Jens è di quelle persone che parlano di filosofia anche a cena, ma senza annoiarti mai. Una delle due ragazze chiede di cosa stiamo chiacchierando. Jens le risponde che si tratta di Luigi Pareyson (e della traiettoria che hanno preso Umberto Eco e Gianni Vattimo a partire dagli stessi saggi del loro maestro). La ragazza (non ricordo più se è Gilde o Lette) fa una smorfia che significa: "che noia!" o anche: "che palle!". Non la biasimo. Jens ride. Poi mi offre un bicchiere di un liquido caldo fatto di vino rosso, bacche, cannella e more. Dice che è un liquore tipico delle feste natalizie. Mi fido: sa di amarena. Potrebbe ricordare vagamente una sangria. Scende che è una bellezza e per me, tornare al secondo piano, diventa un'impresa. Jens vaga per i corridoi con la sua vista da pipistrello e io lo prego di aspettarmi. Jens ride. M'indica un'ombra. Dice che potrebbe essere un fantasma. La cosa non mi piace affatto. Poi ci infiliamo in camera sua. Mi lascia guardare la posta elettronica. E mentre mangia un arancio, parliamo del saggio di Massimo Cacciari che parla Dell'inizio. Ci ho provato a leggerlo, ma è troppo per le mie capacità. Jens mi spiega che è molto neoplatonico nello stile e nella strutturazione interna. Ci sono dialoghi che non sono dialoghi. C'è un tipo che insegue altri due tipi e non si sa se camminanoo all'indietro (o in avanti) verso comunque quello che tutti dicono essere "l'inizio". Ma è davvero tale?
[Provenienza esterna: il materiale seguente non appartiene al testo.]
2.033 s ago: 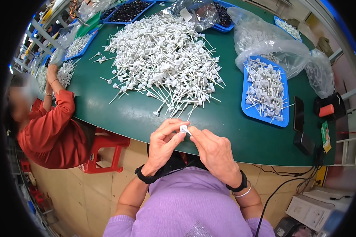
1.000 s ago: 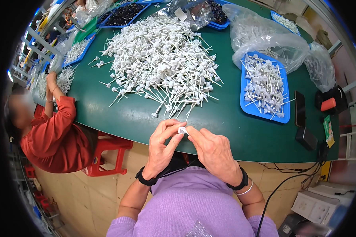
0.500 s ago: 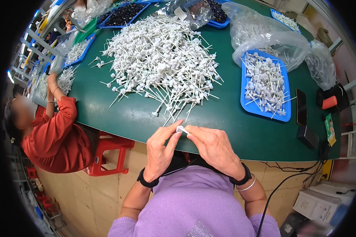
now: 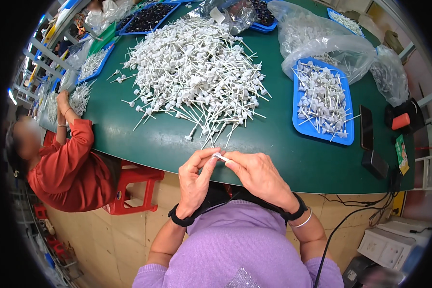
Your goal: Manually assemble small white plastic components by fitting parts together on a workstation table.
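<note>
Between my two hands, just over the table's near edge, is a small white plastic piece (image 4: 221,156) with a broad head and a thin stem. My left hand (image 4: 195,178) pinches the head end between thumb and forefinger. My right hand (image 4: 260,175) closes on the stem end, its fingertips hiding part of it. Beyond my fingers a large heap of white stemmed pieces (image 4: 192,67) spreads over the green table (image 4: 144,144). A few loose stems point from the heap toward my hands.
On the right lie a blue tray (image 4: 302,128) of similar pieces, a clear plastic bag (image 4: 341,50), a black phone-like slab (image 4: 366,127) and a dark box (image 4: 375,164). Trays of dark pieces (image 4: 151,18) stand at the back. A person in red (image 4: 67,168) works at the left beside a red stool (image 4: 138,187).
Both hands stay at nearly the same spot, still on the white piece. The fingers have shifted slightly around it, and less of its head shows now. The view has moved a little.
</note>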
Fuori fa freddo. Attraverso parte di Villa Borghese, tra alberi giganti e prati pieni di foglie morte. Jens è un filosofo che crede nell'amore. Mi ha confessato che le piacerebbe avere una conoscenza diciamo "biblica" con Lette (o è Gilde?). Peccato però che sia fidanzata e lui non è proprio il tipo da rompere coppie stabili o "entrare nel nido di un altro" (testuali parole; penso che l'espressione è molto efficace, oltre che molto metaforica).
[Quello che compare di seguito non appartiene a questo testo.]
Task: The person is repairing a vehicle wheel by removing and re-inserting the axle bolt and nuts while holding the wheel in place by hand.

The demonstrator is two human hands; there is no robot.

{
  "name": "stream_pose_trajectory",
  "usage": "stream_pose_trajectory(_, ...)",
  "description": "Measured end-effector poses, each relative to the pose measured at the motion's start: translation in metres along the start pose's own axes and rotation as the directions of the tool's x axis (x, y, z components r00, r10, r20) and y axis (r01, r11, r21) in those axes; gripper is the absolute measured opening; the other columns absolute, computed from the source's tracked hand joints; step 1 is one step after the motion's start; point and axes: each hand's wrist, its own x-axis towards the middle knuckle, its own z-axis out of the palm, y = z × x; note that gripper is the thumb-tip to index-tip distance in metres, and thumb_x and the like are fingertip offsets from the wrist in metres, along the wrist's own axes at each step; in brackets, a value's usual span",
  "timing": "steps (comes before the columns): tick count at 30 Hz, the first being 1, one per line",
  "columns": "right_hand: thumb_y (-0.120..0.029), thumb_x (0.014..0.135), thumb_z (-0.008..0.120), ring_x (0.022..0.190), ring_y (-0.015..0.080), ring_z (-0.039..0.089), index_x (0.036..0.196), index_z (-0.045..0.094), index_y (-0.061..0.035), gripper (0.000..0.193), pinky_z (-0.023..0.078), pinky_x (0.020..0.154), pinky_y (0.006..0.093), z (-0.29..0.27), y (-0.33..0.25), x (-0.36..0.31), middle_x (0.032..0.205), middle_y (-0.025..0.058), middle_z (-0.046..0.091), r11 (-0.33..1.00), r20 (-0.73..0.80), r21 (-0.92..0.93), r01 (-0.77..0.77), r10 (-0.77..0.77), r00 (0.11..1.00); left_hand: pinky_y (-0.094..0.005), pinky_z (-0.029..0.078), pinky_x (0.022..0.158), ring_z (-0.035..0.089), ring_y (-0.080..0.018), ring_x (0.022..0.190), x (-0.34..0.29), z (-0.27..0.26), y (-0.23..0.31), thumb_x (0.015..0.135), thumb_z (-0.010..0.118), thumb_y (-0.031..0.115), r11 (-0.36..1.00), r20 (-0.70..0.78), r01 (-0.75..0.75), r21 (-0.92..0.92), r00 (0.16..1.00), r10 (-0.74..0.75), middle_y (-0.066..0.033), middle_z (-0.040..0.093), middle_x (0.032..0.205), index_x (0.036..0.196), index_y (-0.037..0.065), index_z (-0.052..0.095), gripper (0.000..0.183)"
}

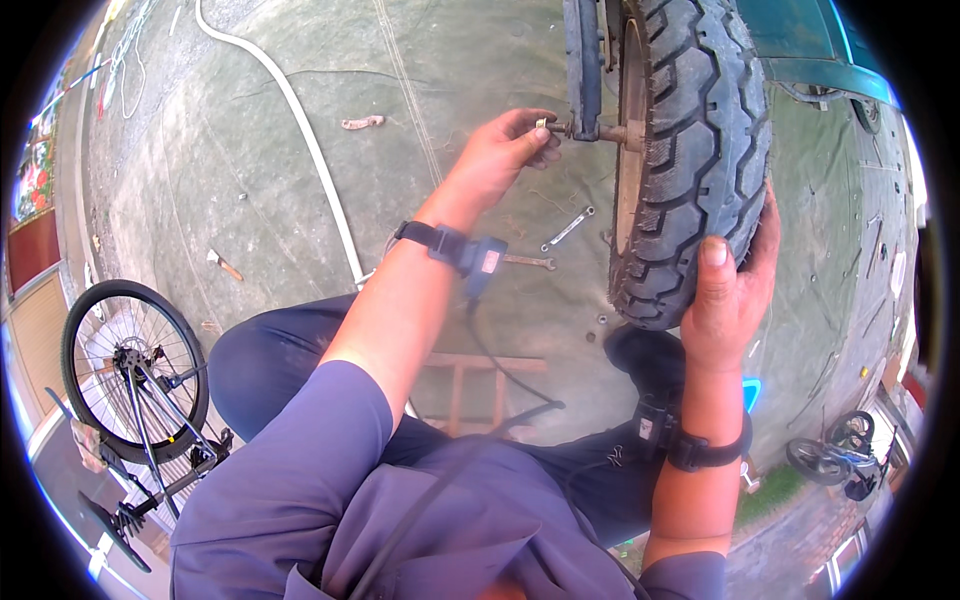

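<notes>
A thick-treaded black tire [700, 150] on a wheel stands upright in front of me, to the right of centre. Its metal fork leg [583, 70] comes down on the left side, and an axle [610, 132] runs through the leg's lower end into the hub. My left hand [500, 150] is closed, pinching the axle's outer end by thumb and fingers; a small brassy piece shows at the fingertips. Against the near right side of the tire, my right hand [728, 290] is wrapped with its thumb on the tread. Its other fingers are partly hidden behind the tire.
Two wrenches, one silver [567, 229] and one darker [530, 262], lie on the ground left of the wheel. A pale hose [295, 110] curves across the left. A wooden-handled tool [226, 265] lies beyond a bicycle wheel [135, 370]. A teal vehicle body [820, 50] stands at the far right.
</notes>
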Motion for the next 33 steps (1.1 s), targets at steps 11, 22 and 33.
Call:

Jens è il filosofo con cui mi confido quando cerco un senso a ciò che mi preoccupa o che non capisco. Anche se lui non dà mai risposte certe. Arrivo a Piazza del Popolo. Jens a quest'ora starà girando da solo come un pazzo per i corridoi dell'Accademia. Al buio, per spaventare gli altri connazionali e spiegare loro che un senso proprio non c'è. Anche se è ancora bello credere nell'amore. "Non ti sembra incredibile?". "E' incredibile, ma fai bene". "Anche se ormai sono vecchio per certe cose". "Ma no, che non sei vecchio. Anzi". "Ma secondo te le piaccio? Le interesso?". "Ho visto che ti guardava con occhio interessato, sì. Direi proprio di sì. Dai, fatti sotto".